Elephant vintage store fait partie de ces acteurs spécialisés qui rafraîchissent la mode de seconde main. Basée à Lyon et présente à Paris, la société étend son activité à travers plusieurs branches, intégrant dans ses équipes de vente des passionnés et des experts de la mode vintage formés sur les spécificités des pièces par le directeur et fondateur Frédéric Marc Marion.

FashionUnited : Pourriez-vous présenter votre activité ?

Frédéric Marc Marion : En 2011, j’ai créé Elephant vintage store à Lyon. L’idée, c’était d’ouvrir une boutique qui dépoussière l’image des magasins de vintage habituels en proposant une sélection de vêtements de qualité mise en avant par un merchandising lisible et cohérent. L’économie circulaire est au cœur de notre activité, et nous avons pour objectif d’amener notre clientèle à consommer responsable tout en lui offrant une expérience d’achat agréable.

L’entreprise est organisée autour de trois piliers. D’abord, la vente en magasin avec notre boutique historique Elephant vintage store, mais aussi Elephanteau vintage, notre magasin de vintage à prix réduit, ainsi que deux concessions, l’une chez Citadium Lyon et l’autre au Printemps Haussmann à Paris, dans leur espace de seconde main (7eme Ciel). Ensuite, la vente sur notre site Internet elephantvintage.com. Et enfin, le Bazar Des Poilus, notre activité de vente BtoB de vêtements populaires français des années 1800 à 1960, un segment de niche. Nos clients sont principalement des revendeurs japonais et des designers de grandes marques internationales qui aiment s’inspirer des coupes et des matières de ces pièces.

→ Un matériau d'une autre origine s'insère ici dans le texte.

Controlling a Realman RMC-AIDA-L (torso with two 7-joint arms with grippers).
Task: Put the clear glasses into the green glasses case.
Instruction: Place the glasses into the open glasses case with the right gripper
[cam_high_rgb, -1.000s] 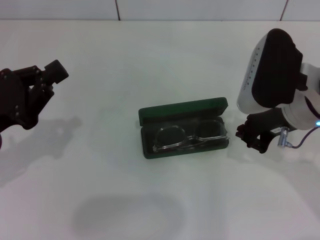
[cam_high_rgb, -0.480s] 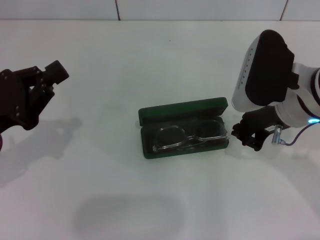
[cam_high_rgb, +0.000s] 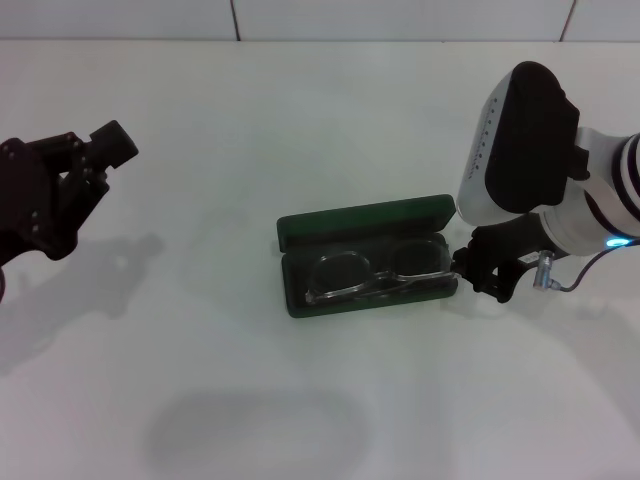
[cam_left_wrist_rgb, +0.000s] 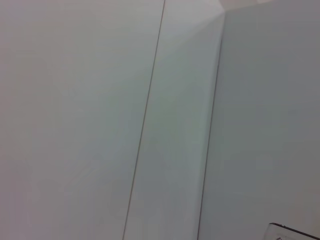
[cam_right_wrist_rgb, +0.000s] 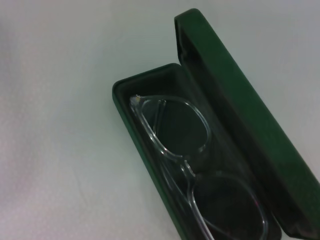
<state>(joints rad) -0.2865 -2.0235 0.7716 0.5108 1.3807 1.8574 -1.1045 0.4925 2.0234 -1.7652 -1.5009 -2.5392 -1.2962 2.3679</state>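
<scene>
So I see the green glasses case (cam_high_rgb: 366, 257) sitting open in the middle of the white desk (cam_high_rgb: 300, 120). Its lid stands up along the far side. The clear glasses (cam_high_rgb: 378, 277) lie inside the case, flat on the dark lining, with the lenses side by side. In my right wrist view the glasses (cam_right_wrist_rgb: 192, 160) sit snug in the bottom half of the case (cam_right_wrist_rgb: 235, 115), and the lid leans away from them.

My right end effector (cam_high_rgb: 487, 268) is low over the desk, just beside the right end of the case. It looks like it may be touching that end, but I cannot be sure from the head view. I cannot tell if its fingers are spread or closed, because the dark parts all blend together. It holds nothing that I can see.

My left end effector (cam_high_rgb: 100, 150) is far off on the left side, well apart from the case, up above the desk. I cannot tell how its fingers stand either. My left wrist view shows only pale, plain surfaces.
</scene>
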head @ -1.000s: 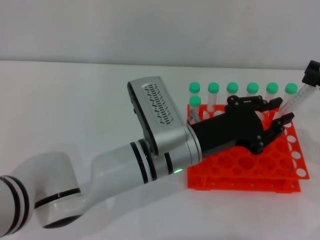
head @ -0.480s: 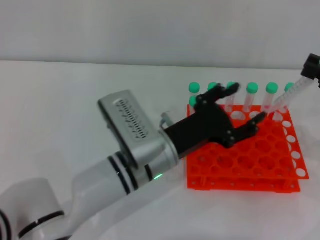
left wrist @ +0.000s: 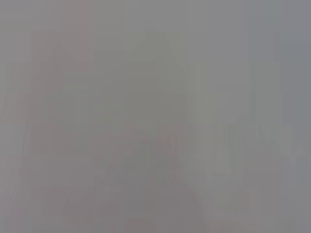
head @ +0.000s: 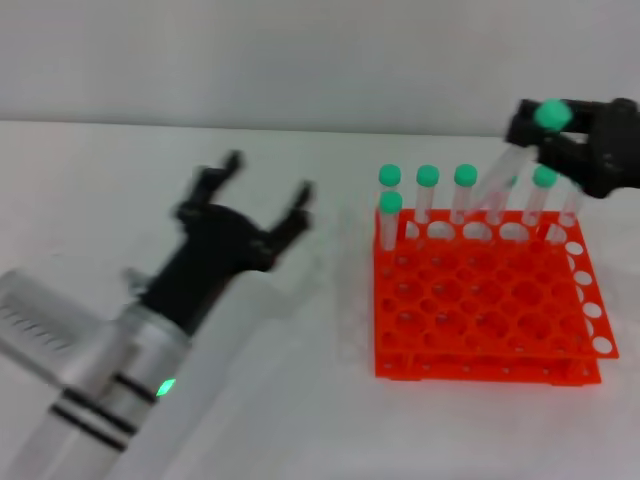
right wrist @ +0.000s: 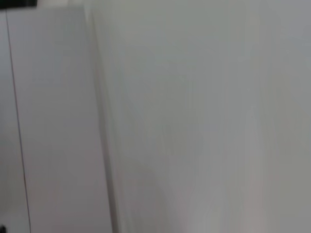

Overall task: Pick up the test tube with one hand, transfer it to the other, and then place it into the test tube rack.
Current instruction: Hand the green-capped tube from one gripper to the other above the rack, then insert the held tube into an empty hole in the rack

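Note:
In the head view my right gripper [head: 548, 135] is at the upper right, shut on the test tube [head: 551, 115] just below its green cap. The clear tube slants down and to the left, with its tip over the back row of the orange-red test tube rack [head: 490, 310]. My left gripper [head: 268, 180] is open and empty, held above the table to the left of the rack and apart from it. Both wrist views show only blurred pale grey, with no object to make out.
Several other green-capped tubes [head: 427, 178] stand upright in the rack's back row, and one more [head: 390, 203] stands at its back left corner. The white table [head: 300, 400] lies around the rack, with a pale wall behind it.
My left arm has pulled back to the left, off the rack, with its fingers open. My right gripper has come in from the right edge with the tube, over the rack's back row.

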You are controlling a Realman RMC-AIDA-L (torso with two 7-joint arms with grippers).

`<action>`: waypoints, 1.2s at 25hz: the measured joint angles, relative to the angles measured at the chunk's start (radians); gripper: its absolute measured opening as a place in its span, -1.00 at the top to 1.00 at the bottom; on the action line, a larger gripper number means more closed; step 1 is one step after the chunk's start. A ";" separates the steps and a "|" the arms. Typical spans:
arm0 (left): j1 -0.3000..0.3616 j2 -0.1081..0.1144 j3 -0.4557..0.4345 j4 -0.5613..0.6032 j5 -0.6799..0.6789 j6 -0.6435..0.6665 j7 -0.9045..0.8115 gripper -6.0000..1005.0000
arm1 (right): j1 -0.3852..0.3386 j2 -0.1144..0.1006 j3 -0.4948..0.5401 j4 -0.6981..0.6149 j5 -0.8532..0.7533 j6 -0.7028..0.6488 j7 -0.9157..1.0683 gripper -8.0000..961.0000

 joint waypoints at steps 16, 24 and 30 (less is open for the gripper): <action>0.101 0.005 -0.027 -0.139 -0.394 0.155 -0.013 -0.76 | 0.063 0.032 -0.242 -0.003 -0.011 -0.334 -0.016 0.53; 0.096 0.005 -0.028 -0.139 -0.395 0.127 -0.015 -0.76 | 0.064 0.039 -0.303 0.001 -0.001 -0.396 -0.026 0.52; 0.094 0.005 -0.028 -0.140 -0.396 0.122 -0.015 -0.76 | 0.069 0.044 -0.359 0.003 0.015 -0.445 -0.027 0.52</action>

Quel est votre business plan ?

J’ai toujours consommé de la seconde main. J'ai commencé mon activité professionnelle dans le vintage à la fin de l’année 2005. À cette époque, j'achetais d’anciens stocks de magasins et je sélectionnais des pièces dans des points de vente de vintage pour alimenter ma boutique en ligne.

Durant cette période, j’ai visité un nombre incalculable de magasins de vintage dans le monde entier et mon constat était simple : si l’on n’aime pas chiner ou que l’on n’a pas la patience, un magasin de mode vintage ou de seconde main est généralement désagréable.

C’est avec ce raisonnement que j’ai créé Elephant vintage store. Le but était de présenter des articles de seconde main de façon claire, comme pourrait le faire un magasin de prêt-à-porter classique, pour que les clients s’y retrouvent, même si c’est leur première expérience de shopping vintage.

Nous souhaitons que chaque client entrant dans le magasin puisse trouver son bonheur. Ça passe par un travail de sélection des produits extrêmement poussé et par le conseil. Par exemple, on retrouve dans nos magasins des « brand corners » de produits intemporels tels que les jeans Levis des années 70-90, les polos Lacoste, les manteaux et trenchs Burberry, les chemises Ralph Lauren, etc. À cela s'ajoutent des sélections de pièces plus trendy ou pointues.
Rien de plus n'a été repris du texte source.